For the existing data, one option is to migrate it on-demand, when we encounter it:

def get_ratings
  ratings = ratings_service.get_ratings(product: product.sku)
  old_ratings = CustomerRatings.where(product_id: product.id)
  if ratings.length < old_ratings.length
    ratings_service.create_ratings(product: product.sku, ratings)
    ratings = old_ratings
  end
  ratings
end

Migrating the entire ratings table might take a long time, but migrating the ratings for a single product at a time may only take a few dozen milliseconds. (I'm leaving out protections for the "thundering herd" problem for now.) There is a temporary increase in latency for a small number of requests, but then future requests for that product will use the ratings service.

If we're not happy with the potential increase in latency, we can also handle the migration step asynchronously, likely in batch jobs or by product.

This online migration can work great for popular products, but it might leave a long tail of unmigrated data.

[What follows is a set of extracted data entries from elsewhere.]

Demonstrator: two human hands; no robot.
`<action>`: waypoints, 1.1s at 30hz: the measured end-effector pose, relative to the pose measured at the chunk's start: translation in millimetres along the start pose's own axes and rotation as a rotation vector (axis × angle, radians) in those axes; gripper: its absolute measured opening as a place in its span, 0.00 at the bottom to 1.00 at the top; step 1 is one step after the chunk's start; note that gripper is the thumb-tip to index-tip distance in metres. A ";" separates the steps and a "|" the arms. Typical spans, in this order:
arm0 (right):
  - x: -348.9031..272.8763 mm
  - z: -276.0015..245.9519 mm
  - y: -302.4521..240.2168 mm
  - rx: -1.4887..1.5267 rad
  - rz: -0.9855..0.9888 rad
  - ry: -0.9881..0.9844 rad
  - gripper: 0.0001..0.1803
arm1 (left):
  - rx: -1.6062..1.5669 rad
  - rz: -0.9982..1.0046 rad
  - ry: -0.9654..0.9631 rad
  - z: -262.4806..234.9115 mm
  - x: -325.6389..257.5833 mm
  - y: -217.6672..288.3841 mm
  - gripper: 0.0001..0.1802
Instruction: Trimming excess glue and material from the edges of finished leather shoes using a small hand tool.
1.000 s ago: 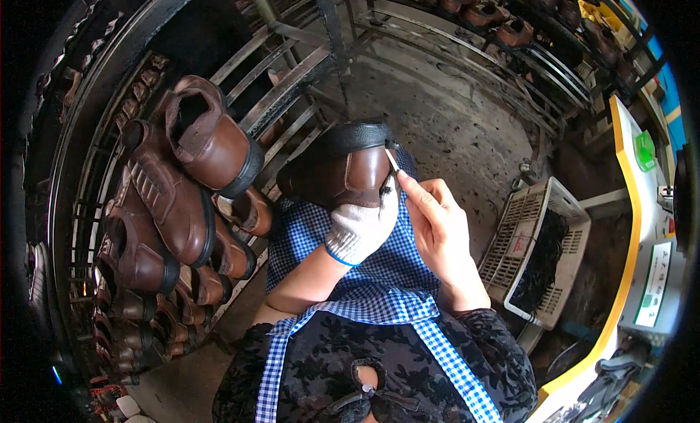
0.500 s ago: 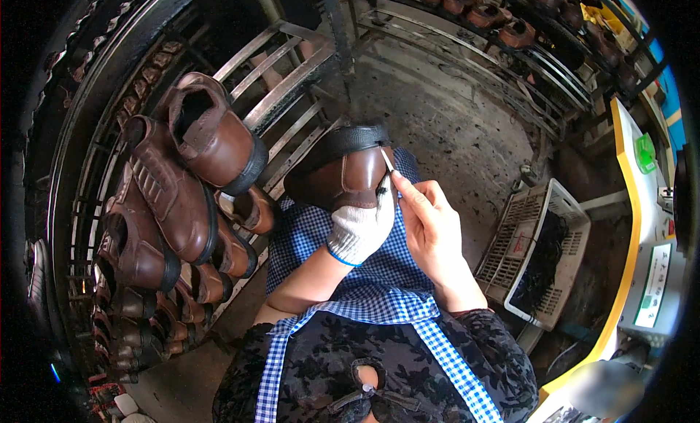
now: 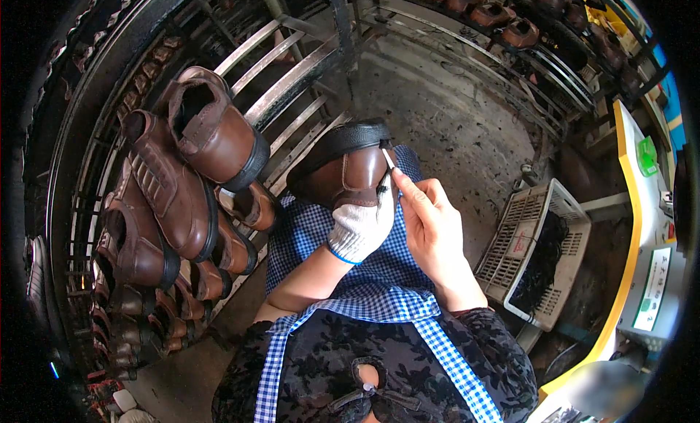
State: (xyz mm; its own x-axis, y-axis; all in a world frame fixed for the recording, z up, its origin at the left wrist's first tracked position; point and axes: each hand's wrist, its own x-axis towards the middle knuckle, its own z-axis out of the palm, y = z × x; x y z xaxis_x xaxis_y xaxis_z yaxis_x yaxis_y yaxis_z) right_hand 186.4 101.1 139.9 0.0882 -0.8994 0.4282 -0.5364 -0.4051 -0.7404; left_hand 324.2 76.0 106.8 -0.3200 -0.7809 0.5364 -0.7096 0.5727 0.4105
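A brown leather shoe (image 3: 362,169) with a black sole (image 3: 343,140) rests over my lap, its sole turned up and away from me. My left hand (image 3: 362,228), in a white knit glove with a blue cuff edge, is closed around the shoe's near side, with some fingers hidden. Bare, my right hand (image 3: 432,222) pinches a thin pale tool (image 3: 389,159) between thumb and fingers. The tool's tip touches the edge where sole meets upper; its exact kind is unclear. Black strands (image 3: 383,187) hang beside it, over the glove.
On the left, a metal rack (image 3: 281,95) carries several brown shoes (image 3: 219,142). A white plastic crate (image 3: 503,266) holding black scraps stands on the floor to the right, by a yellow-edged table (image 3: 625,168). More shoes (image 3: 519,31) line a far rack. A blue checked apron (image 3: 306,237) covers my lap.
The view has shifted slightly. The shoe has tipped a little in my left hand, and the pale tool stays at the sole edge; both grips look the same.
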 end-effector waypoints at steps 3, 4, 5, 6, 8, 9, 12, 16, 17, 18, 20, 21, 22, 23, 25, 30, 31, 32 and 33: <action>5.2 5.4 1.6 0.007 -0.004 0.030 0.20 | -0.073 -0.108 -0.043 12.1 -11.3 -8.7 0.29; 8.4 6.2 3.4 0.008 0.005 0.049 0.20 | -0.068 -0.105 -0.120 16.3 -14.3 -6.5 0.29; 14.3 6.3 7.1 0.011 -0.025 0.122 0.20 | -0.064 -0.101 -0.198 21.4 -16.4 -2.2 0.30; 19.3 2.9 10.6 -0.008 -0.011 0.116 0.21 | -0.029 -0.001 -0.099 29.1 -16.0 4.5 0.28; 26.0 -3.9 21.3 0.042 0.021 0.108 0.20 | -0.117 -0.071 -0.107 17.1 -10.4 10.2 0.27; 26.5 -4.4 28.8 0.084 0.012 0.108 0.20 | -0.213 -0.136 -0.079 14.5 -6.1 13.2 0.27; 21.7 -5.2 29.4 0.274 0.171 0.063 0.18 | -0.202 -0.078 -0.133 5.9 -10.0 8.5 0.25; 24.8 7.5 43.1 0.159 -0.014 0.159 0.13 | -0.149 -0.081 -0.161 3.1 -5.9 12.9 0.22; 27.8 10.8 43.3 0.138 -0.122 0.268 0.12 | -0.151 -0.079 -0.160 5.6 -9.8 9.7 0.22; 30.0 8.9 41.1 0.014 -0.214 0.274 0.09 | -0.134 -0.020 -0.153 8.7 -17.0 4.3 0.22; 28.3 13.8 42.3 -0.107 -0.301 0.290 0.08 | -0.047 0.095 -0.202 7.0 -20.9 0.1 0.22; 27.3 13.2 42.1 -0.126 -0.315 0.261 0.08 | -0.047 0.092 -0.202 8.2 -23.3 -2.1 0.22; 26.6 10.1 41.0 -0.124 -0.314 0.255 0.08 | 0.004 0.131 -0.202 8.4 -26.6 -3.4 0.23; 26.2 3.6 40.6 -0.019 -0.274 0.158 0.08 | 0.054 0.170 -0.203 8.2 -29.1 -3.8 0.23; 25.9 -8.3 44.9 0.213 -0.265 0.023 0.06 | -0.054 0.112 -0.095 13.7 -21.4 3.6 0.23; 7.8 -24.9 24.6 0.473 -0.330 -0.622 0.06 | 0.866 0.466 0.120 34.1 -40.0 -28.8 0.23; -3.6 -19.9 20.1 0.528 -0.322 -0.802 0.06 | 0.728 0.268 -0.079 11.1 -31.8 -18.3 0.22; -5.6 -26.2 26.7 0.589 -0.304 -0.636 0.07 | 0.457 0.300 0.014 4.4 -20.8 -23.4 0.23; -0.4 -36.0 37.8 0.537 -0.251 -0.367 0.08 | 0.186 0.330 0.106 1.1 -10.1 -28.8 0.23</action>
State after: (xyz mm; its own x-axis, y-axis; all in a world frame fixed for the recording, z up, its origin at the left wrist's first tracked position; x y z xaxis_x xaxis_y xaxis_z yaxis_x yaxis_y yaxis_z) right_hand 135.9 92.1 130.4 0.4835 -0.7273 0.4871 0.0180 -0.5481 -0.8362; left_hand 347.2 67.2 88.7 -0.4897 -0.5269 0.6947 -0.6844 0.7259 0.0681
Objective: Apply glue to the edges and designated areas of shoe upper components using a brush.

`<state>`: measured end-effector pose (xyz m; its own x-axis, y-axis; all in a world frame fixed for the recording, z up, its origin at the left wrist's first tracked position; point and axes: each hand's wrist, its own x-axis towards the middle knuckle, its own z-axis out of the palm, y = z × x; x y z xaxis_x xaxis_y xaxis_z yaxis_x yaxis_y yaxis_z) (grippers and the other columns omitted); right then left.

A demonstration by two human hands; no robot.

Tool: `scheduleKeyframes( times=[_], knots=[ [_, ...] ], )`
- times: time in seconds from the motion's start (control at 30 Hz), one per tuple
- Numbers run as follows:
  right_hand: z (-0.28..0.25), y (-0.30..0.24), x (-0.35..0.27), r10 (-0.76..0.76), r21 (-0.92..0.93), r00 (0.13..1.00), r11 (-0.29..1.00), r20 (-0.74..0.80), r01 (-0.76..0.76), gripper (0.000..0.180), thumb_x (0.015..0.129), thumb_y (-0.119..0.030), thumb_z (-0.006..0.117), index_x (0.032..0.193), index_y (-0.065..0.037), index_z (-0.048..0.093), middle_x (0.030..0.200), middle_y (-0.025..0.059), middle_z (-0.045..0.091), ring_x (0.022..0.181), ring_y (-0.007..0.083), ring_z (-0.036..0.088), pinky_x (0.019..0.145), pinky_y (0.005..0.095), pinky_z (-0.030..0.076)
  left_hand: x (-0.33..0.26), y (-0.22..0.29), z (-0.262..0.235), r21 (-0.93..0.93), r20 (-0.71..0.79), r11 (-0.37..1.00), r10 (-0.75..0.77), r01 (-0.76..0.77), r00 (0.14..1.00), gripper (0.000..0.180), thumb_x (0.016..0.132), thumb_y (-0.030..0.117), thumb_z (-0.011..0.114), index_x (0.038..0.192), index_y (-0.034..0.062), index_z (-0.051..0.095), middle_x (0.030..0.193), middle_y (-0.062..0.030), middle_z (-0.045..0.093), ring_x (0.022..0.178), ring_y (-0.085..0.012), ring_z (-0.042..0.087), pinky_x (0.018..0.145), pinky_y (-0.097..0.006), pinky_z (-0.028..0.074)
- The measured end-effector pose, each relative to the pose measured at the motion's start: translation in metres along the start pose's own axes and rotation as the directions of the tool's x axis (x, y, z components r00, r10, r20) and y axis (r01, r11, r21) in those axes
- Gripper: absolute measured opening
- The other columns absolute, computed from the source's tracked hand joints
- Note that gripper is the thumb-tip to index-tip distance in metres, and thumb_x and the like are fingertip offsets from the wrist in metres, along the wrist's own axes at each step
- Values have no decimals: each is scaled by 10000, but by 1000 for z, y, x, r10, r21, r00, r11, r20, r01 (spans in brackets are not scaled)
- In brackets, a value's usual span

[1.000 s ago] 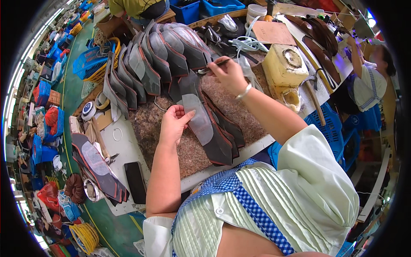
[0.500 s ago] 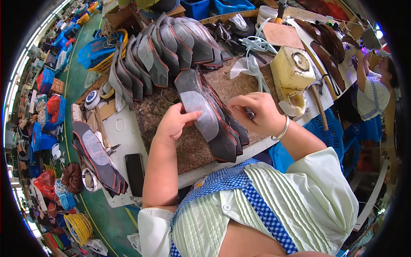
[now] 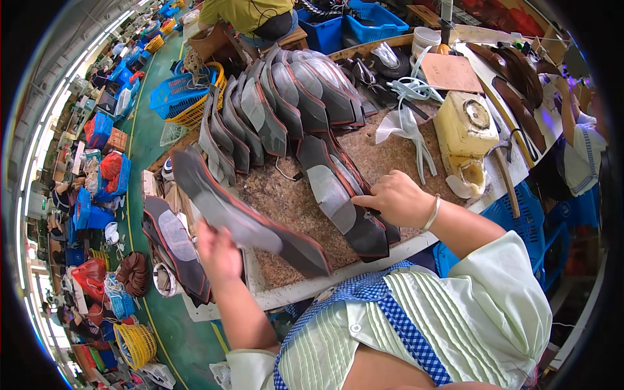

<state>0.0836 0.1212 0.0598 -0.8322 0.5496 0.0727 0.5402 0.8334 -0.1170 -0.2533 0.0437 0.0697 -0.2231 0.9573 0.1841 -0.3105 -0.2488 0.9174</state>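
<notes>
Best to grip the long, curved, red-edged grey panel [image 3: 247, 224], left of centre, firmly in the clamped left hand [image 3: 220, 255] while steadying the matching red-edged grey stack [image 3: 330, 195], mid-frame, with the right hand [image 3: 400, 200], grip unclear.

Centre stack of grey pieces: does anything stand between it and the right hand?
Nothing visible does: the right hand appears to touch the stack at its right edge. The blurred grey piece in the left hand is off to the left, not between them.
</notes>
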Motion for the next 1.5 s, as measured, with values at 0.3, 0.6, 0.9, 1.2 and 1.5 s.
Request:
scheduleKeyframes(
  times=[0.3,0.6,0.9,1.2,1.5],
  knots=[
    [-10,-4,-44,350,352,752,921,-558,-168,224,687,-135,709,696,-103,488,602,22,492,542,220,508,502,319,394,230,-42,-32,133,139,986,-114,96,984,469,887,75,517,1311,-30,348,1182,-96,531,1035,-193,532,882,-334,423],
    [-48,67,-170,889,887,-57,458,-455,65,56,854,-55,557,874,-36,508,844,76,611,690,89,533,583,203,413,255,-71,-34,873,482,-233,551,-429,681,241,908,149,456,990,-29,596,1035,-207,580,959,-352,542,863,-384,422],
    [-43,53,-181,699,527,516,714,-495,-461,100,787,-85,668,761,-18,598,725,64,625,531,125,553,480,263,446,16,-93,63,214,71,747,-655,630,753,380,916,230,515,1197,-10,430,1008,-115,574,907,-191,576,774,-330,470],
    [-51,86,-176,888,562,433,439,-155,-701,360,766,-320,664,712,29,594,565,106,560,492,150,489,481,343,405,1,-94,102,-139,17,798,-590,586,807,268,871,146,578,1072,-16,506,1027,-99,576,931,-185,562,830,-325,443],
    [-39,58,-197,952,967,265,199,-153,-159,133,850,-165,587,801,-45,561,679,30,588,440,28,397,391,177,258,-66,-12,140,-38,16,993,-115,115,993,335,883,57,493,1199,-30,421,1165,-124,512,1071,-218,500,925,-348,383]
  ],
)
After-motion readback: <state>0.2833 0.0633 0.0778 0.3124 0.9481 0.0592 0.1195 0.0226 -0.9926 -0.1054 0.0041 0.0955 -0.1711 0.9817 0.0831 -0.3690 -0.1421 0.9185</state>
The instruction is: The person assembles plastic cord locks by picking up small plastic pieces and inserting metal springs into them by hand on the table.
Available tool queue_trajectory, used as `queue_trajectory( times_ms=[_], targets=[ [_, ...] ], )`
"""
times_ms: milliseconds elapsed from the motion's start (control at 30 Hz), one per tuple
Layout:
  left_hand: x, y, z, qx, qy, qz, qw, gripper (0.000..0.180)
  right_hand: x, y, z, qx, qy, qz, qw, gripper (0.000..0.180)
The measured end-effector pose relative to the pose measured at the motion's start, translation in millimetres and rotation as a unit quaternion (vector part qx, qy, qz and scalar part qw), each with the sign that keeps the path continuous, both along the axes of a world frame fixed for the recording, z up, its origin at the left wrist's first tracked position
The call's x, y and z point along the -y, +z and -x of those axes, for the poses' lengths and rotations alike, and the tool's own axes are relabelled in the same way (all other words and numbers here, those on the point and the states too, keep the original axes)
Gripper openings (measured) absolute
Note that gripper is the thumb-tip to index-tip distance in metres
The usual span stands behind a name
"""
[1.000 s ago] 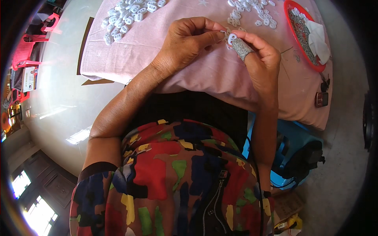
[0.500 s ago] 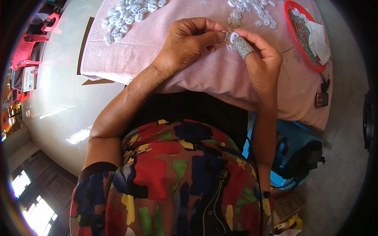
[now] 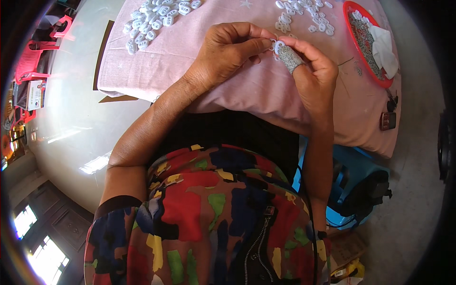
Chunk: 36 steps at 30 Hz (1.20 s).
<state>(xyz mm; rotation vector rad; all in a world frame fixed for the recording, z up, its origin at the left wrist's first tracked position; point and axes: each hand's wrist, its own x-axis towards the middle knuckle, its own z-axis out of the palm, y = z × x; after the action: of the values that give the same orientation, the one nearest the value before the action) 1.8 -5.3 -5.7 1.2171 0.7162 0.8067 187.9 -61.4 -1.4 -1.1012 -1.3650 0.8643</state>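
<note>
Above the pink cloth, my two hands meet fingertip to fingertip. A small white plastic oval piece with a hole [image 3: 279, 46] is pinched between the thumb and forefinger of my right hand [image 3: 317, 71]; that thumb wears a grey speckled fabric cover [image 3: 290, 59]. Closed in a pinch beside it, my left hand [image 3: 232, 51] holds something tiny and thin that I cannot make out. A pile of pale plastic pieces [image 3: 154, 21] lies beyond my left hand. More small white pieces [image 3: 308, 14] are scattered beyond my right hand.
At the right, a red tray [image 3: 349, 40] holds small metal parts, white pieces and a white cloth [image 3: 384, 50]. A small phone-like device [image 3: 387, 121] lies by the cloth-covered table's right edge [image 3: 370, 128]. Below stands a blue stool [image 3: 339, 190] with a black bag [image 3: 363, 194].
My right hand has moved slightly left, bringing the white plastic piece up against my left fingertips. My left hand has hardly moved.
</note>
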Motion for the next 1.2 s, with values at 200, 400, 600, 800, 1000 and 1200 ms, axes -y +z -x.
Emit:
queue_trajectory(
  times_ms=[200,400,600,800,1000,1200],
  targets=[
    [2,-3,-3,0.030,0.013,-0.012,0.999,0.017,-2,-1,0,0.010,-0.008,-0.003,1.000,0.025],
    [3,0,-4,0.022,0.027,0.014,0.999,0.017,-2,3,4,0.009,-0.010,0.000,1.000,0.023],
    [5,-3,-10,0.030,0.066,-0.002,0.997,0.012,-3,0,3,0.020,-0.014,-0.006,1.000,0.025],
    [4,-5,-12,0.050,0.072,0.001,0.996,0.011,-6,-1,4,0.055,-0.018,-0.015,0.998,0.033],
    [0,1,-13,0.057,0.081,0.062,0.993,0.014,-5,-8,10,0.063,-0.050,-0.062,0.995,0.035],
    [0,10,-8,-0.002,0.034,0.075,0.997,0.019,-4,-8,12,0.154,-0.077,-0.076,0.982,0.037]
  ],
)
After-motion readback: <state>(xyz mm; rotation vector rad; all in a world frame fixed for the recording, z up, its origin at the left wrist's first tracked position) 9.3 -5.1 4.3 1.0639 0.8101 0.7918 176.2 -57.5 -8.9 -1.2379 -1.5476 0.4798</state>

We can schedule jobs to backfill the remaining ratings in batches at a pace that never put too much load on the servers.

If ratings are editable, we'll also need to handle update_rating, which is likely to look similar to create_rating.

Eventually, once our remaining data is migrated and we're not seeing any more migration actions, we can remove the old thing by dropping fallback reads and the double writes.

Making the trade-off

The three-legged deploy usually takes longer: there are more steps, and spread out over more time. In exchange, you can avoid downtime, deploy at any time, and reduce the risk at every step. Is that worth it? It depends. (I couldn't call myself a senior engineer without putting that in at least once.)

Defaulting to the three-legged, zero-downtime approach usually means you're estimating the work based on the safest but most expensive approach. If the cost is low, as in the "new API" example, that may be fine. If the cost is higher, as in the "data migration" example, you may need to consider a number of different inputs, like:

  • What is the cost (in dollars, trust, etc) of downtime?
  • How confident are we in the new thing handling production load?
  • Are we going to need to have people working outside of normal hours? Will that introduce risk?
  • Is the "with downtime" approach significantly cheaper to implement?

Is it worth it? Only you and your team can make that call.